Duranty was not alone. (Another apologist, Eugene Lyons of UPI, repented and wrote one of my favorite books, "Assignment in Utopia." Check out chapter XV, "The Press Corps Conceals a Famine," at www.colley.co.uk/garethjones/soviet_articles/assignment_in_utopia.htm)
But Duranty was unusually cynical. He would talk about millions of famine deaths, and then add, "But they're only Russians," and, "you can't make an omelette without breaking eggs." And incredibly, he won the Pulitzer for reporting in 1931 on Stalin's Five-Year Plans.
This year marks the 70th anniversary of the Holodomor, and in January the Ukrainian Congress Committee of America launched a campaign to have Duranty's Pulitzer rescinded. The Pulitzer board is formally studying that. But in the past, the board has split hairs, arguing that Duranty's Pulitzer was for reporting that predated the famine and had nothing to do with it, while The New York Times has taken the position that its own pages have since denounced and debunked Duranty's work, and his Pulitzer is displayed with an asterisk to that effect at Times' headquarters. And that's apparently good enough.

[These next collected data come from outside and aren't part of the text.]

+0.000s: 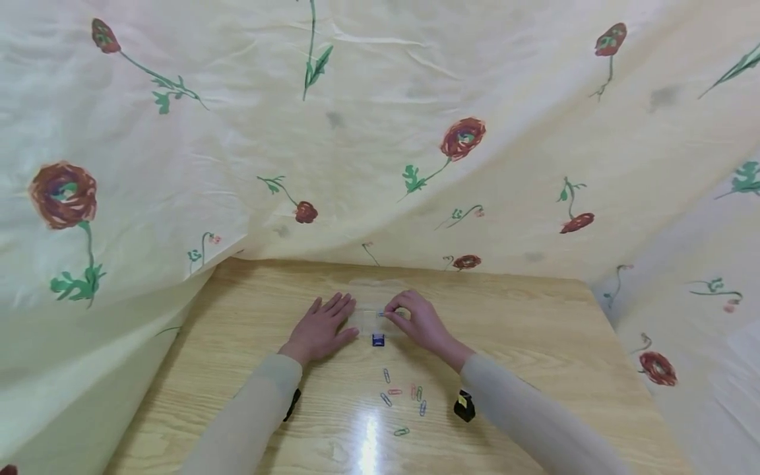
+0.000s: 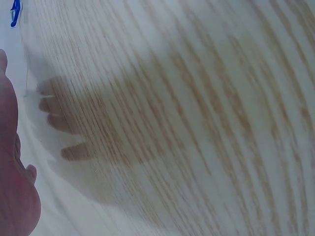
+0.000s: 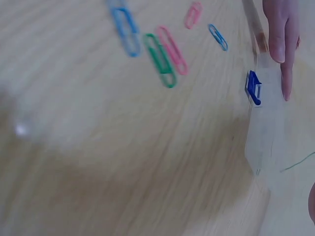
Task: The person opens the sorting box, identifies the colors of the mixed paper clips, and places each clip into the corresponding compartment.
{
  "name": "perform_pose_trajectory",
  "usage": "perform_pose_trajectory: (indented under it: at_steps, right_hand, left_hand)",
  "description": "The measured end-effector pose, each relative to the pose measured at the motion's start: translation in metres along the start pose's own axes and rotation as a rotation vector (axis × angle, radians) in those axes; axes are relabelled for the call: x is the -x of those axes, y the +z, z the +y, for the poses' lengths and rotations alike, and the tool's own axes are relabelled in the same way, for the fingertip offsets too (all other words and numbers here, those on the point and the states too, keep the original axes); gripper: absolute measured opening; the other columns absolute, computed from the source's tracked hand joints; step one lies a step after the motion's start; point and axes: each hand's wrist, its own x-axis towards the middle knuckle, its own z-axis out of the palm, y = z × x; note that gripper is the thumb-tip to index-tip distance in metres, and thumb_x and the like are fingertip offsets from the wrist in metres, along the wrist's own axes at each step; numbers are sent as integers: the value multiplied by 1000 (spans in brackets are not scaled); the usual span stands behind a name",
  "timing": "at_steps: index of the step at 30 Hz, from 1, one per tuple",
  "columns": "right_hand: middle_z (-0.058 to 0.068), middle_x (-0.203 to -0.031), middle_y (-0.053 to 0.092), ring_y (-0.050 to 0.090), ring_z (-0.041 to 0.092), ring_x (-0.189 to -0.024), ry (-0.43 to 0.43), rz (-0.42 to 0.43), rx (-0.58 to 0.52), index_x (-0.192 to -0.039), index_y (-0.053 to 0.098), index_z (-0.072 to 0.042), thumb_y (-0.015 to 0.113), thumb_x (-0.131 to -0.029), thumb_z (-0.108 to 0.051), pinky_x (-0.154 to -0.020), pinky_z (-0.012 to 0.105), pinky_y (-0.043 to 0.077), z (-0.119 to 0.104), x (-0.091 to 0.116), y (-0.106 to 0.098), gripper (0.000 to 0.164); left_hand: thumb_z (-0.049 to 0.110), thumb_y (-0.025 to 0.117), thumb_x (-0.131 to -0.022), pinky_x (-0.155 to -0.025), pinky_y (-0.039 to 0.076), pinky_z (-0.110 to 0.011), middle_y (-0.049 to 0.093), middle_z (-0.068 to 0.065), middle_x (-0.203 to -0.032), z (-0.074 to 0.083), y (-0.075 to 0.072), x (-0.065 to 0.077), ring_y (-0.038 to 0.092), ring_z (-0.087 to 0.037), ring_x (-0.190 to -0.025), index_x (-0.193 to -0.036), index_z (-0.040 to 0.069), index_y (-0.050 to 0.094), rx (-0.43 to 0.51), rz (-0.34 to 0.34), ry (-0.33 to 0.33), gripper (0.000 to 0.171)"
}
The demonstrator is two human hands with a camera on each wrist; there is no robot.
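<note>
A clear plastic box (image 1: pixel 369 323) with a dark blue latch (image 1: pixel 378 340) on its near side lies in the middle of the wooden table. My left hand (image 1: pixel 322 330) rests flat at the box's left side, fingers spread and straight. Over the box's right part, my right hand (image 1: pixel 418 321) pinches a small bluish paper clip (image 1: pixel 381 314) between thumb and fingertips. The right wrist view shows the box (image 3: pixel 266 132) side-on, with left fingers (image 3: pixel 278 39) at its far end. Only the edge of the left hand (image 2: pixel 17 167) appears in the left wrist view.
Several loose paper clips, such as a green one (image 1: pixel 402 432) and a pink one (image 1: pixel 394 392), lie on the table (image 1: pixel 522 316) in front of the box. A black object (image 1: pixel 464 406) sits beneath the right forearm. A flowered cloth (image 1: pixel 368 132) hangs behind the table.
</note>
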Motion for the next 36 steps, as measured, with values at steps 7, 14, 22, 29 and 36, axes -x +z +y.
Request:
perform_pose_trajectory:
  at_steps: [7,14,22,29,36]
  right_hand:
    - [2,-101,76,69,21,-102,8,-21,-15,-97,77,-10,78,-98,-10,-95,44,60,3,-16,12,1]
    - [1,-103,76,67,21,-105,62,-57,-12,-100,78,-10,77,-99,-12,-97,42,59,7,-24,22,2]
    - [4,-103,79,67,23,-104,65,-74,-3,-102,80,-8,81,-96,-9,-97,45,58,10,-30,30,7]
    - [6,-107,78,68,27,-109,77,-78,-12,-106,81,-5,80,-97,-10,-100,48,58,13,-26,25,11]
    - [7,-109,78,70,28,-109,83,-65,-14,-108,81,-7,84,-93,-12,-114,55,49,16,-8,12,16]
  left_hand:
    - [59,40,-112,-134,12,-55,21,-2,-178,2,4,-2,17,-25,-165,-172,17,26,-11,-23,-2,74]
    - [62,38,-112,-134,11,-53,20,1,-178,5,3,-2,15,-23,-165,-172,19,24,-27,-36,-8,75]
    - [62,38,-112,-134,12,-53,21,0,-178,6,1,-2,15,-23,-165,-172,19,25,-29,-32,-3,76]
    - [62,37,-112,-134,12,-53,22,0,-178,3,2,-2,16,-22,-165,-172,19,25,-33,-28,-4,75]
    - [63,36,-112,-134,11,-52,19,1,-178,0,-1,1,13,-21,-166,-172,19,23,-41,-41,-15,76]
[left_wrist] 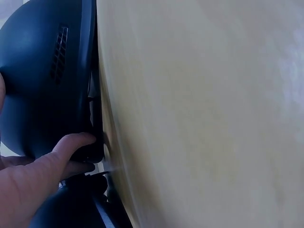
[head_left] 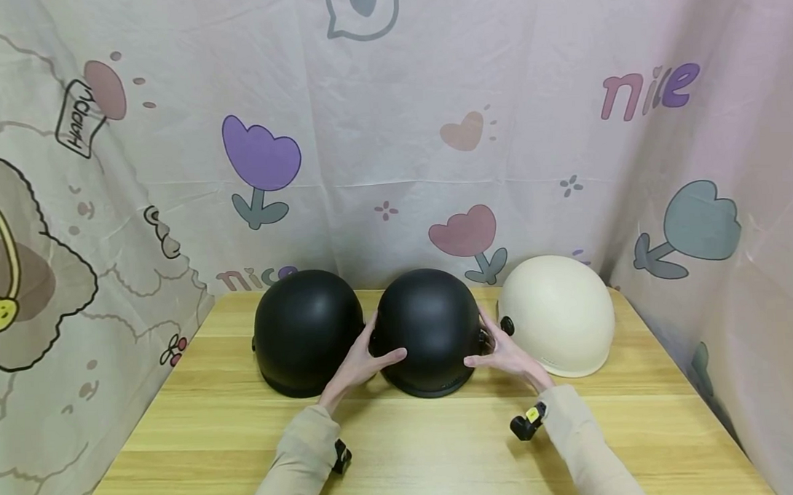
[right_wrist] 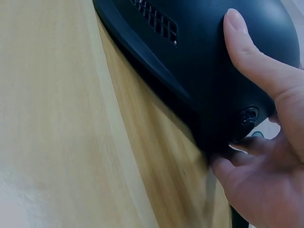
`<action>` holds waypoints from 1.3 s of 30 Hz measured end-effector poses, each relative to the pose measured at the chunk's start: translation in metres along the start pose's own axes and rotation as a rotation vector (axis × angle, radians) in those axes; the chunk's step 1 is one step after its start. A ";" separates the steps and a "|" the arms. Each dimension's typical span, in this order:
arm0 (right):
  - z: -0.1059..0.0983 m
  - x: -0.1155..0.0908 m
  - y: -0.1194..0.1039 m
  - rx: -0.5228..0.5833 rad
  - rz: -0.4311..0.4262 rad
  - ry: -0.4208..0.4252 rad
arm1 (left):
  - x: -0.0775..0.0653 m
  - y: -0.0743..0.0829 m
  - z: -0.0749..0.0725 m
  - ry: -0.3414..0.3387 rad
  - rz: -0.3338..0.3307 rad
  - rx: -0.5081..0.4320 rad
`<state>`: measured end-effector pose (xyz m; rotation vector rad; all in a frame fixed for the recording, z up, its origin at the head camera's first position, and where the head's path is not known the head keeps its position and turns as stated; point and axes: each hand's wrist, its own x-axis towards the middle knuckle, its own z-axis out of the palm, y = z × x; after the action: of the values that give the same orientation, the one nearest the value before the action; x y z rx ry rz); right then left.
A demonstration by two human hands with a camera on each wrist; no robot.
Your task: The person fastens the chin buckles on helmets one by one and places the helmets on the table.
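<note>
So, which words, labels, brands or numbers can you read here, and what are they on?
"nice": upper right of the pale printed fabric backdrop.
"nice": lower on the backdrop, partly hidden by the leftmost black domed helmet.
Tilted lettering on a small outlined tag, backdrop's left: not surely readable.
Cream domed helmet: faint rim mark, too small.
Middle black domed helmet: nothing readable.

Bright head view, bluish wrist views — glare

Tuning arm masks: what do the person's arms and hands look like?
Left hand and right hand: no gloves. Left sleeve and right sleeve: long, beige. Left wrist device and right wrist device: small, black; the latter has a yellow patch.
</note>
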<state>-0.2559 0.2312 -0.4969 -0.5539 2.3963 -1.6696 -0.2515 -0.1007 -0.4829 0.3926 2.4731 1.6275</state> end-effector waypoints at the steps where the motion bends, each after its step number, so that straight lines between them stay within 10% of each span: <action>1: 0.000 0.000 0.000 0.007 0.000 0.000 | 0.000 0.000 0.000 0.001 0.002 -0.001; 39: 0.003 -0.009 -0.011 0.005 0.024 0.074 | -0.010 0.013 0.003 0.044 -0.021 0.017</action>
<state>-0.2441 0.2291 -0.4889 -0.4686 2.4391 -1.7149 -0.2395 -0.0963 -0.4724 0.3352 2.5157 1.6262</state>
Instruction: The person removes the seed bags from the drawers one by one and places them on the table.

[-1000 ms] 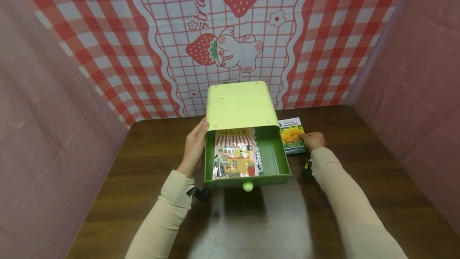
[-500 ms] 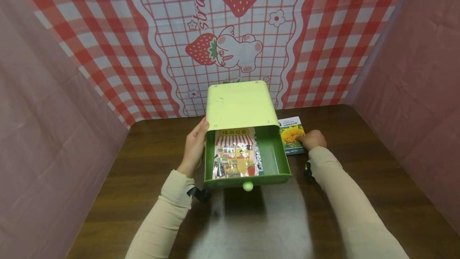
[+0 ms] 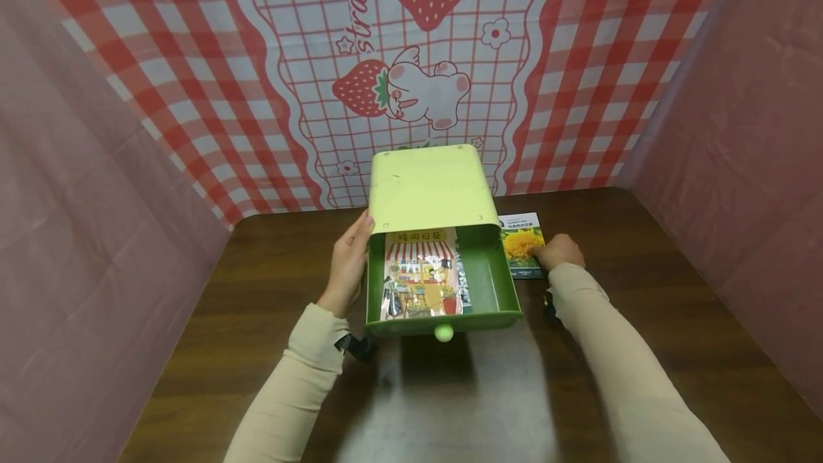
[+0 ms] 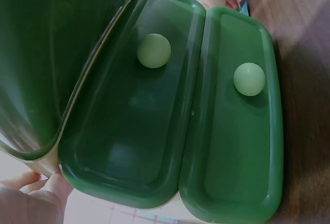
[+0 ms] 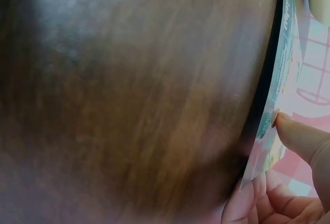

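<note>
A pale green cabinet (image 3: 427,188) stands at the middle of the table, its top drawer (image 3: 494,284) pulled out. Inside the drawer, at the left, lies a packet with a striped-awning shop picture (image 3: 421,281); part of another packet (image 3: 464,281) shows beneath it. My left hand (image 3: 347,263) rests against the cabinet's left side, fingers fairly straight. To the right of the cabinet, my right hand (image 3: 561,251) pinches the edge of a yellow-flower packet (image 3: 521,243) between thumb and fingers. In the right wrist view, the thumb (image 5: 301,136) presses on the packet's printed face.
Two lower drawers with round knobs, a middle one (image 4: 124,115) and a bottom one (image 4: 237,146), are pushed in. The brown wooden table (image 3: 669,320) extends to both sides. A strawberry-print cloth (image 3: 579,56) hangs behind, and pink curtains (image 3: 739,141) flank the table.
My right hand has shifted its hold farther onto the yellow-flower packet, which has slid slightly toward me. My left hand, the cabinet and the drawer have stayed put.
</note>
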Demonstrator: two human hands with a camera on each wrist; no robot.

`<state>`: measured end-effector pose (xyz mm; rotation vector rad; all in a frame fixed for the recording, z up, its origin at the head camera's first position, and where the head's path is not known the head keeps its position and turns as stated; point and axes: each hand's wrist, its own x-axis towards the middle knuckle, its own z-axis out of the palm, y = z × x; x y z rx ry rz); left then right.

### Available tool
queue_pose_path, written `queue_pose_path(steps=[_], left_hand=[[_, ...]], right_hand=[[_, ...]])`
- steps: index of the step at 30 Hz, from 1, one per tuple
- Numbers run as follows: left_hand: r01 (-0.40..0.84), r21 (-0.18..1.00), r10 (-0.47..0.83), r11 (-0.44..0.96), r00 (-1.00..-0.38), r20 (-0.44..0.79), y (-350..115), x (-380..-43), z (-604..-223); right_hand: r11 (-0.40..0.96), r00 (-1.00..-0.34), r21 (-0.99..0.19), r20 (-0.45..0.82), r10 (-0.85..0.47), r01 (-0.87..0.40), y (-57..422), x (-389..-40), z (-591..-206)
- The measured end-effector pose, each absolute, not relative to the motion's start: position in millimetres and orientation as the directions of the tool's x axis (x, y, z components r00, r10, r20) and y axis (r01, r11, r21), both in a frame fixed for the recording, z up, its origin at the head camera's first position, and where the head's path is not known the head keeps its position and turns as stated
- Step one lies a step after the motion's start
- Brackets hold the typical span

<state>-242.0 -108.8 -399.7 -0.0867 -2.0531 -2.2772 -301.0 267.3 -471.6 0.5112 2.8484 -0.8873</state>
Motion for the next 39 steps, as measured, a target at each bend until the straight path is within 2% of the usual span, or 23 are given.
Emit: queue_pose_path(steps=[16,20,30,39], left_hand=[[0.098,0.992,-0.011,-0.085,-0.995,0.097,-109,-241,-399],[0.089,0.992,-0.012,-0.087,-0.996,0.088,-110,-242,-399],[0.1,0.991,-0.014,-0.085,-0.995,0.099,-109,-241,-399],[0.1,0.993,-0.009,-0.059,-0.995,0.1,-110,-243,-400]], right_hand=[[0.818,-0.953,-0.489,-0.182,0.243,0.302,271,-310,-478],[0.816,-0.961,-0.508,-0.163,0.222,0.275,269,-308,-470],[0.695,-0.983,-0.704,-0.019,0.185,0.144,253,-303,-411],[0.641,-0.984,-0.766,0.151,0.093,-0.057,241,-284,-347]])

So, a cub reporter publishes a string of articles that plagiarize or embellish upon some pretty minor realities -- and this provokes a monster mea culpa on the front page detailing the paper's sins, followed by the resignations of its editors. Meanwhile, another reporter is known to have been a serial liar, someone who actively worked over many years to cover up the equivalent of the Holocaust -- and The New York Times admits as much, yet feels OK holding on to his Pulitzer.
Doesn't that tarnish the other 88?
Matt Bivens, a former editor of The Moscow Times, writes the Daily Outrage for The Nation magazine. [www.thenation.com]
Gareth Jones is the Welsh reporter who first reported on the Holodomor. His great nephew posted on Free Republic earlier today here:
http://www.freerepublic.com/focus/f-news/927713/posts?page=31#31
The Jones family is understandably delighted that Gareth is finally receiving the recognition he deserves (Gareth was only 29 when he killed by bandits in Munchukuo while investigation Japanese expansion into Northern China).
A great archive of articles by Gareth Jones, Malcolm Muggeridge and the notorious 1933 "omelet" Moscow dispatch by Walter Duranty is at the Jones website here:
And if history and the recording of truth relied upon the American "mainstream newsmedia", a helluva lot more than that would "slip" down the memory hole!
"Doesn't that tarnish the other 88?"
Yes, of course, but that's far from the only thing.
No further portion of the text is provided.